Cuando la heroína llegó al Puente de Vallecas algunos de mis chavales empezaron a consumirla y nuestra convivencia se convirtió en una locura o un infierno porque para eso no estábamos preparados. E igual le ocurrió a los compañeros que acabo de mencionar.

 

 

 

Y nuestros barrios dejaron de suscitar lástima o indiferencia, para provocar miedo y reclamar castigo, porque mediante la heroína los habían criminalizado.

 

 

 

Curiosamente, en su inicio, la heroína invadió los barrios pobres y la cocaína los barrios pudientes.

 

 

 

Recuerdo que aparecieron entonces por la ciudad unos carteles, como esquelas enormes RIP, que decían “la droga mata”. Y en la prensa salió una fotografía del Ministro del Interior con un multimillonario italiano, que venía a crear en España la Asociación Nacional contra la Droga.

 

 

 

Acudí a pedir ayuda al despacho improvisado que este señor instaló en la Castellana y la muchacha que atendía en recepción no me supo aconsejar nada porque de las drogas no tenía ni idea, pero eso sí, me hizo el panegírico de aquel acaudalado italiano que nos venía a salvar.

 

 

 

Poco tiempo después me llegó la noticia de que el fundador de aquella a Asociación contra las Drogas era un notable traficante reclamado ya en diversos países.

 

 

 

Como muchos de nuestros muchachos la consumían, pero confiaban en nosotros, cuando querían romper su dependencia de los tóxicos no tenían inconveniente en darnos datos muy concretos.

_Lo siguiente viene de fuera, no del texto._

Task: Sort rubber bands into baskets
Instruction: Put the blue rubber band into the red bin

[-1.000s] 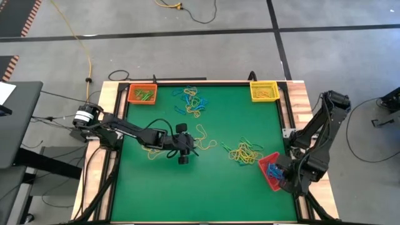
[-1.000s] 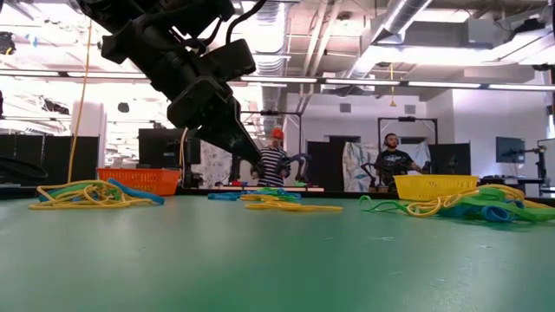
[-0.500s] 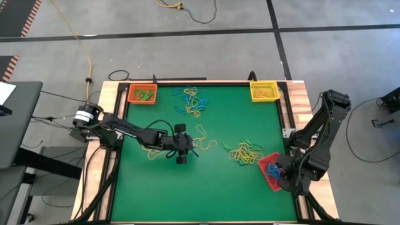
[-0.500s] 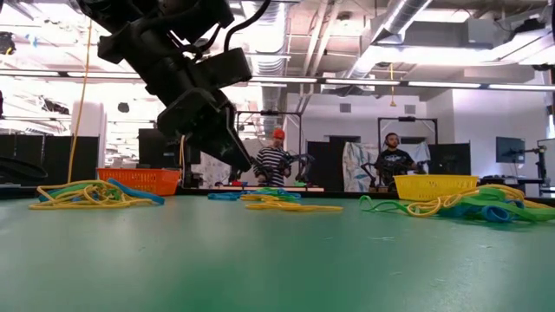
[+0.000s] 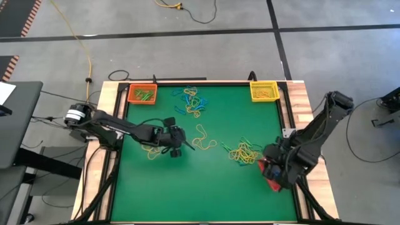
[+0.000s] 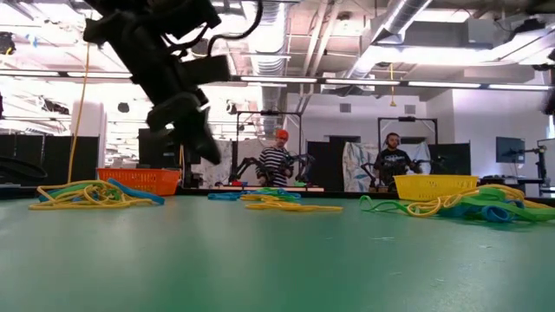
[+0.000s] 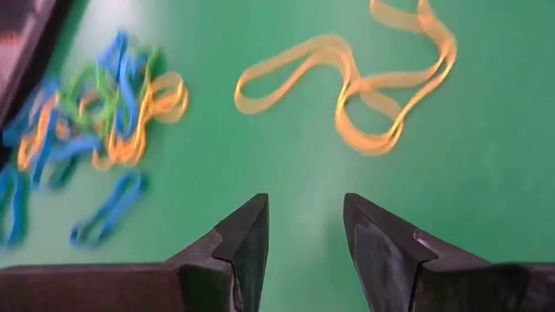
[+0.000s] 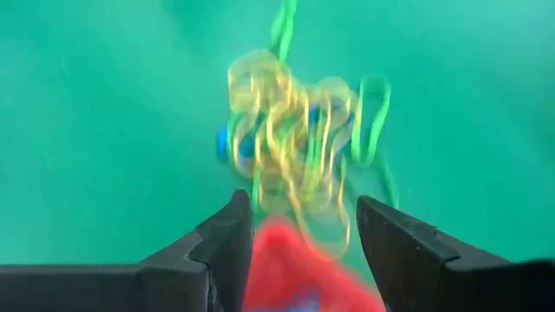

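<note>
The right gripper [image 5: 275, 167] hangs over the red basket [image 5: 270, 179] at the table's [image 5: 219, 194] right edge, jaws apart and empty. The tangled pile of rubber bands [image 5: 244, 152] lies just beside it toward the table's centre, dead ahead between its fingers in the right wrist view. The left gripper [image 5: 177, 142], also parted and empty, faces a loose yellow band [image 7: 364, 82] mid-table

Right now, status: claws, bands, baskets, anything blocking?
Left claw open, empty, facing yellow bands mid-mat. Right claw open, empty, over red basket, facing mixed pile. Orange basket and yellow basket unobstructed.
</note>
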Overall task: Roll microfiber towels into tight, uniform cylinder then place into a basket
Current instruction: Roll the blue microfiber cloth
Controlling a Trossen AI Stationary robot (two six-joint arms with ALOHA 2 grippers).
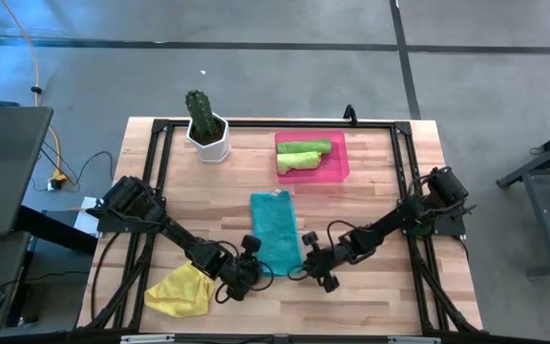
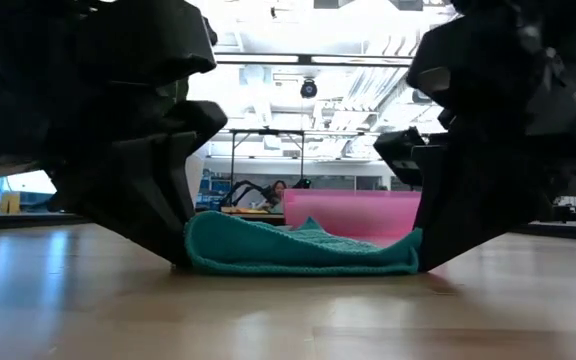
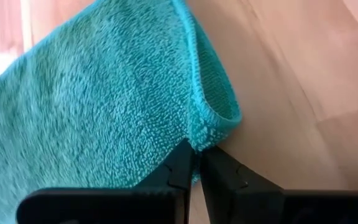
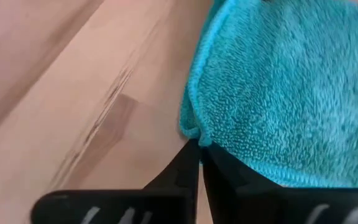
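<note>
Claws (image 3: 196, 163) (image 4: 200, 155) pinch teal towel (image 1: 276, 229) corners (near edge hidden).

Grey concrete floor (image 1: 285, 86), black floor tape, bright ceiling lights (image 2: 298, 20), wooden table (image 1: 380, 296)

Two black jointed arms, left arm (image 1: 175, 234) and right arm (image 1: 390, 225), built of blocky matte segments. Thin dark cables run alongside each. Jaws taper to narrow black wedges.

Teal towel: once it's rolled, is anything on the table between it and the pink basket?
Nothing visible. The teal towel lies flat just in front of the pink basket, with only bare wood between them. The cactus pot stands off to one side. Two green rolls already fill part of the basket. Both pincers pinch the towel's near corners.
</note>
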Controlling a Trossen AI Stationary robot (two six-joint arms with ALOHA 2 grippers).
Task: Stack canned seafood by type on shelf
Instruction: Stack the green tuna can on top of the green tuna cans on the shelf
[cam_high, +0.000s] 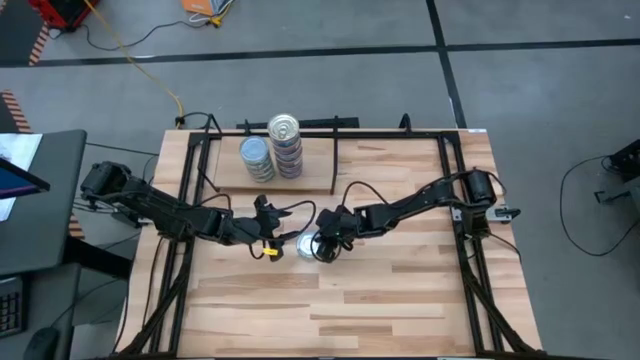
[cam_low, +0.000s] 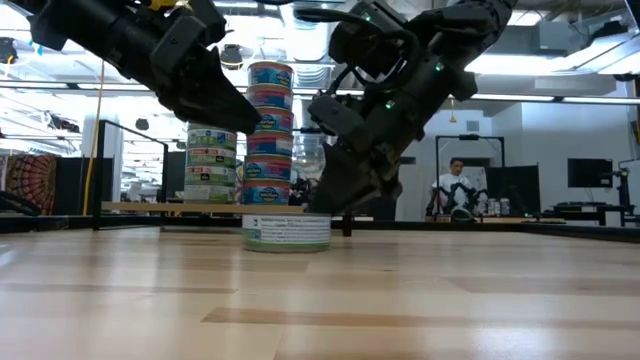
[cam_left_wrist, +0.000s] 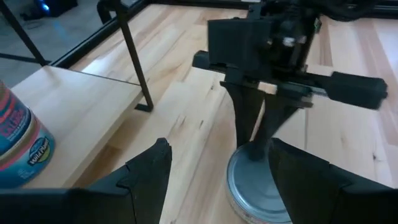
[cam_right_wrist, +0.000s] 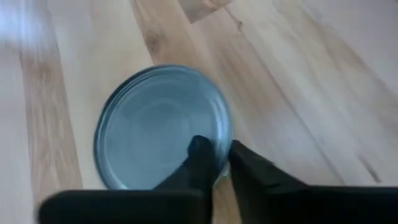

Con ellos, desde la Coordinadora de Barrios organizamos en la Glorieta Colón la primera manifestación que hubo en España contra las drogas, a la que asistieron en torno a 20.000 personas. E hicimos una lista de 120 puntos de venta que ofrecimos al Ministerio de Justicia primero y al Parlamento, después. No al Ministerio del Interior porque nos constaba que algunas comisarías se habían contaminado. Ambos nos lo agradecieron efusivamente, pero como si nada porque la heroína se siguió vendiendo en todos aquellos lugares y luego en muchos más.

 

Así fue como en los años 80/90 los consumidores fueron fumigados, aniquilados como insectos. Unos murieron de sobredosis, otros de sida, otros en un accidente y otros a balazos. Recuerdo que un mes de enero mis compañeros y yo acudimos diez veces al tanatorio a enterrar chiquillos, algunos de 15 años.